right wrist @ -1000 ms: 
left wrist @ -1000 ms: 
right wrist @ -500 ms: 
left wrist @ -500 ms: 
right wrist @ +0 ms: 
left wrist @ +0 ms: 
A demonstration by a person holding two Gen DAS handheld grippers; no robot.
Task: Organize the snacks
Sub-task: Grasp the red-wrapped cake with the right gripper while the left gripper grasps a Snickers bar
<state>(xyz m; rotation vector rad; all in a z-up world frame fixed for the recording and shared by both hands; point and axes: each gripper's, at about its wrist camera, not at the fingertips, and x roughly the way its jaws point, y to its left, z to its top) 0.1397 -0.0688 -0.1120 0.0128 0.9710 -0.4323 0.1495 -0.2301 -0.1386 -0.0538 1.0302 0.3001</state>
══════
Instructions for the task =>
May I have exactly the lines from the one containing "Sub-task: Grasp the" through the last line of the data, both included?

Answer to this problem =>
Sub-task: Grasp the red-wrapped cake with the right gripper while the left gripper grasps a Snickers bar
<state>(xyz m; rotation vector rad; all in a z-up world frame fixed for the recording and shared by both hands; point and axes: each gripper's, at about its wrist camera, not at the fingertips, and x roughly the way its jaws point, y to its left, z to its top) 0.1397 -0.0688 -0.1120 0.0128 0.9710 -0.4323 0.1495 -0.2301 -0.1386 -0.0538 1.0302 0.3001</state>

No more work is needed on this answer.